→ **Activity**:
Using the listing, copy each whole line that features "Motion".

→ **Records for processing**:
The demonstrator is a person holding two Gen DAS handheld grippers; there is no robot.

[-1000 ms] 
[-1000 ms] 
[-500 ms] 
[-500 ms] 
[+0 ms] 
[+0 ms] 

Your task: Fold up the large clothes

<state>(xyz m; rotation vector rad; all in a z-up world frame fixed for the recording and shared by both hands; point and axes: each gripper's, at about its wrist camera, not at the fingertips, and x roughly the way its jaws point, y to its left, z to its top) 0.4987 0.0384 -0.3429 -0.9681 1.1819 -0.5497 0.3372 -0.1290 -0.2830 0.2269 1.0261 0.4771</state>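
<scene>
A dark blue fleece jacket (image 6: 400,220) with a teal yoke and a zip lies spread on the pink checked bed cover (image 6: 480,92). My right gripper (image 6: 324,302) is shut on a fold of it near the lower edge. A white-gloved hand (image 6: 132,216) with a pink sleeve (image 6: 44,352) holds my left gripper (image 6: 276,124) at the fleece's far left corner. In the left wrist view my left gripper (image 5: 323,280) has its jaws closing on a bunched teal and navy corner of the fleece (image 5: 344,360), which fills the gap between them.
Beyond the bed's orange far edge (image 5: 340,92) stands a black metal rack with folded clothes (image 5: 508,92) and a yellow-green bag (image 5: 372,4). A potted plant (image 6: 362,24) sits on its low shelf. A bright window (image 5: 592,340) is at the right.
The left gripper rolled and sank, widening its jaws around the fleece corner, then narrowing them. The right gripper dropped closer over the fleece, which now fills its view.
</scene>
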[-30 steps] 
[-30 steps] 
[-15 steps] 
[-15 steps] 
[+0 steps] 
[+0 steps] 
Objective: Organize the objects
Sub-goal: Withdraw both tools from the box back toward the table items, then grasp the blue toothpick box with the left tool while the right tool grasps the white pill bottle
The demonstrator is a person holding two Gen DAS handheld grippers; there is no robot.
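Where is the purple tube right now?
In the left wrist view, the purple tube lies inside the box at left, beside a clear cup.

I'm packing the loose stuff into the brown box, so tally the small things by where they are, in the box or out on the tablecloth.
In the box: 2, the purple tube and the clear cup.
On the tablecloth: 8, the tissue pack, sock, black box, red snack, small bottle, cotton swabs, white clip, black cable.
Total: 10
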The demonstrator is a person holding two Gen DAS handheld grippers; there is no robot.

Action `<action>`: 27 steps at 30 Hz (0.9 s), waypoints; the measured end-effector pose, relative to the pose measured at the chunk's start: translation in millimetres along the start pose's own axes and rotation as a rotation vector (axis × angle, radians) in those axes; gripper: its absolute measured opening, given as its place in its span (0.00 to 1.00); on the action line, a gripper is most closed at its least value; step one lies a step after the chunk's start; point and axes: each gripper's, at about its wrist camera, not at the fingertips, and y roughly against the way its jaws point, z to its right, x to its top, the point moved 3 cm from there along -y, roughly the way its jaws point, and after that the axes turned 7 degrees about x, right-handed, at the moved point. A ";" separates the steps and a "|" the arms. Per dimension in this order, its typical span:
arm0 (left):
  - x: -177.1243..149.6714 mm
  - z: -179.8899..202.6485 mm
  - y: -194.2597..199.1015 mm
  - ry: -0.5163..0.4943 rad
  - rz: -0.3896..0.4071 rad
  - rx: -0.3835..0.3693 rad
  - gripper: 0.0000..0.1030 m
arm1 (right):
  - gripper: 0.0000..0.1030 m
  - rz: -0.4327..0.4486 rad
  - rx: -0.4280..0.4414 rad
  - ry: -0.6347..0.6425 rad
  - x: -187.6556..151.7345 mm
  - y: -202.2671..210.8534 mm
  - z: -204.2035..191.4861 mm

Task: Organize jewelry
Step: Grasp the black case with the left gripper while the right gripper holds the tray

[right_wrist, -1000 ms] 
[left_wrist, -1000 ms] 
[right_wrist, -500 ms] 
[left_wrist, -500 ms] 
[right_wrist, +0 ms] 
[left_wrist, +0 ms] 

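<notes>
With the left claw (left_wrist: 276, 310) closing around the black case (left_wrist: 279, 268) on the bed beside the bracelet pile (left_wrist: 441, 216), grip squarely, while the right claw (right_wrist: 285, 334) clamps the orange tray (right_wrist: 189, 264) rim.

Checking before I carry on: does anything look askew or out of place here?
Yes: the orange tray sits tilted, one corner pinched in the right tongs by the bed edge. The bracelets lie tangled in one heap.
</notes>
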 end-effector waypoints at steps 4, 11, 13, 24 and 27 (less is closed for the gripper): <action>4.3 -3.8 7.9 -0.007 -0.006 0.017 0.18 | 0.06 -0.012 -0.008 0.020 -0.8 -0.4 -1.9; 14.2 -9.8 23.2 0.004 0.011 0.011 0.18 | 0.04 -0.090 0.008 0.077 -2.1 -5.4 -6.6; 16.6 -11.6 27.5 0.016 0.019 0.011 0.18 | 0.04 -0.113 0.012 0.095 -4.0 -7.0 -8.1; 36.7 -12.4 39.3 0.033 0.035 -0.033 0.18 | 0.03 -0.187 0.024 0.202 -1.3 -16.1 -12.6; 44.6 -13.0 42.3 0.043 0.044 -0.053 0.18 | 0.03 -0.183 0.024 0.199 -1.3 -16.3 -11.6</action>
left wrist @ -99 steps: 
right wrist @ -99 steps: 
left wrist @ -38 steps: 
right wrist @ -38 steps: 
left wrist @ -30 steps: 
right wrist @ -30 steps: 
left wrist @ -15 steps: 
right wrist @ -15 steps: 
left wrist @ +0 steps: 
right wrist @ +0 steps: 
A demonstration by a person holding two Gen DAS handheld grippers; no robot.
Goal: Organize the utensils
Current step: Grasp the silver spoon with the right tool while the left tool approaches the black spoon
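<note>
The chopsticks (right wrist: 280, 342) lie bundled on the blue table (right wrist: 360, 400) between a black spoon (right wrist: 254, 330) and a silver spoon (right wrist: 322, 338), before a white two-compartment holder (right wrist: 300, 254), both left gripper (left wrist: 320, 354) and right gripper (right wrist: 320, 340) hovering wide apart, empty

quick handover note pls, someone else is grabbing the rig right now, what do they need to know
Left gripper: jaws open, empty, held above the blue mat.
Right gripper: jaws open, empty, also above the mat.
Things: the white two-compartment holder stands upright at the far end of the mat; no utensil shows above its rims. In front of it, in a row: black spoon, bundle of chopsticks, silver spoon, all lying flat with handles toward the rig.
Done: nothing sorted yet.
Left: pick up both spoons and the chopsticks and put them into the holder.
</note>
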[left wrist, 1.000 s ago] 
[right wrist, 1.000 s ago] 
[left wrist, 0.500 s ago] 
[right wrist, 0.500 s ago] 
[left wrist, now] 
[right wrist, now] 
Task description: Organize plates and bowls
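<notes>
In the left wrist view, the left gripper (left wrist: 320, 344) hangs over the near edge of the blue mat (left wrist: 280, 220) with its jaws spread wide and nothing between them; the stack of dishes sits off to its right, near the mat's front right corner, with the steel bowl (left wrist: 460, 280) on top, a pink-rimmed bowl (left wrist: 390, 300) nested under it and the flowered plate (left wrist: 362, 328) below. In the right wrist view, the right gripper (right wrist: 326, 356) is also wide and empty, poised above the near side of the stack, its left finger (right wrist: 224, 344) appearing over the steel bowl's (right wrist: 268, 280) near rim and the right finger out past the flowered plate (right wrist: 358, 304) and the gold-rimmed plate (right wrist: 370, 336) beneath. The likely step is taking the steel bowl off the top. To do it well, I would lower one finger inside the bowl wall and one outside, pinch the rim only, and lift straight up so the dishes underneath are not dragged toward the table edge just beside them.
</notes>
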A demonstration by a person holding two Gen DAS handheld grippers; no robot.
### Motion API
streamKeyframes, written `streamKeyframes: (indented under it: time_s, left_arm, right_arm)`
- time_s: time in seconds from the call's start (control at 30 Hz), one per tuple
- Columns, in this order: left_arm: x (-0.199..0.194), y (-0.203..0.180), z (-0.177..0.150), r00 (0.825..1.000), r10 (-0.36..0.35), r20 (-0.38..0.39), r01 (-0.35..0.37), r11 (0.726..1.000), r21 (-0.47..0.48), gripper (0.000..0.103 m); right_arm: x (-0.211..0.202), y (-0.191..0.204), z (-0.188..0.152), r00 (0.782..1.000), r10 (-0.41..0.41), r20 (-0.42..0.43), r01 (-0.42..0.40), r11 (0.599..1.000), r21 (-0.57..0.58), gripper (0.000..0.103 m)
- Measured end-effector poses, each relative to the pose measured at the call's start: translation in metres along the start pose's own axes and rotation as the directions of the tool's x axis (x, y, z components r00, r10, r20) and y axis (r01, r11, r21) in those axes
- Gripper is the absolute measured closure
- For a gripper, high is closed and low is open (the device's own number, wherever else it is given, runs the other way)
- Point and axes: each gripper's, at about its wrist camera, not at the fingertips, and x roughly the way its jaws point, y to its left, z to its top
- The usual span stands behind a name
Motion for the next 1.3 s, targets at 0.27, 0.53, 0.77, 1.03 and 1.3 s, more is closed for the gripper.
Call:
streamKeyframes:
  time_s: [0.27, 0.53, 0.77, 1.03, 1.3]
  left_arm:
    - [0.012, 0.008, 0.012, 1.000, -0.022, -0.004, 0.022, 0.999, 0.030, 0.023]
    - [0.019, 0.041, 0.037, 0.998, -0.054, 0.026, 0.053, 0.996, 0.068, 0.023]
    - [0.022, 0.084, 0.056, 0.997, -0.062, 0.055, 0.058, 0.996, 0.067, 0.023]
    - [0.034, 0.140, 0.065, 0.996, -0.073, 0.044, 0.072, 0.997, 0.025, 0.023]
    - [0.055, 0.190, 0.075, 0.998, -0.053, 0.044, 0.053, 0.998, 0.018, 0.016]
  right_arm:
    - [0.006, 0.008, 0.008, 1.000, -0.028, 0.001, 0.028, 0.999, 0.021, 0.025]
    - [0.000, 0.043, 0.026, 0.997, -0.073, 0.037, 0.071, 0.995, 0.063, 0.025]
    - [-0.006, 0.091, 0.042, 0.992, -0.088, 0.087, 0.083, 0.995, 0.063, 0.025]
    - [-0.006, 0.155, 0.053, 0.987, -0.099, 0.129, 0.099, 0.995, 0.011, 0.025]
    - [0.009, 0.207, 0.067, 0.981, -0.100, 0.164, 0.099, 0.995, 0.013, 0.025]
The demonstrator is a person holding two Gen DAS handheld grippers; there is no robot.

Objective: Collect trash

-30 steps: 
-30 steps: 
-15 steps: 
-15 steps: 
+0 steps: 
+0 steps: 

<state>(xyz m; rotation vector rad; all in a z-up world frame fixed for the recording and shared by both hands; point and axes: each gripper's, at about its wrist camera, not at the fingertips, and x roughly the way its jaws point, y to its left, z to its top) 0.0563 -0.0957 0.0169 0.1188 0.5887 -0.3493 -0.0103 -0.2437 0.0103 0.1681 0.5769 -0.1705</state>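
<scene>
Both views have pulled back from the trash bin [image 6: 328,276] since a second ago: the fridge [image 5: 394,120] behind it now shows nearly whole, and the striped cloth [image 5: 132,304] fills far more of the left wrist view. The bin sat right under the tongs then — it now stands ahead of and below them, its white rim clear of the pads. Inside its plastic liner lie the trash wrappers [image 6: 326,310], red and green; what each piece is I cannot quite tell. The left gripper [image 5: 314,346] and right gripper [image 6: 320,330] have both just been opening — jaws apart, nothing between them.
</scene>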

→ **Response box**:
### Motion API
Motion for the next 1.3 s, targets at 0.27, 0.53, 0.77, 1.03 and 1.3 s, more is closed for the gripper.

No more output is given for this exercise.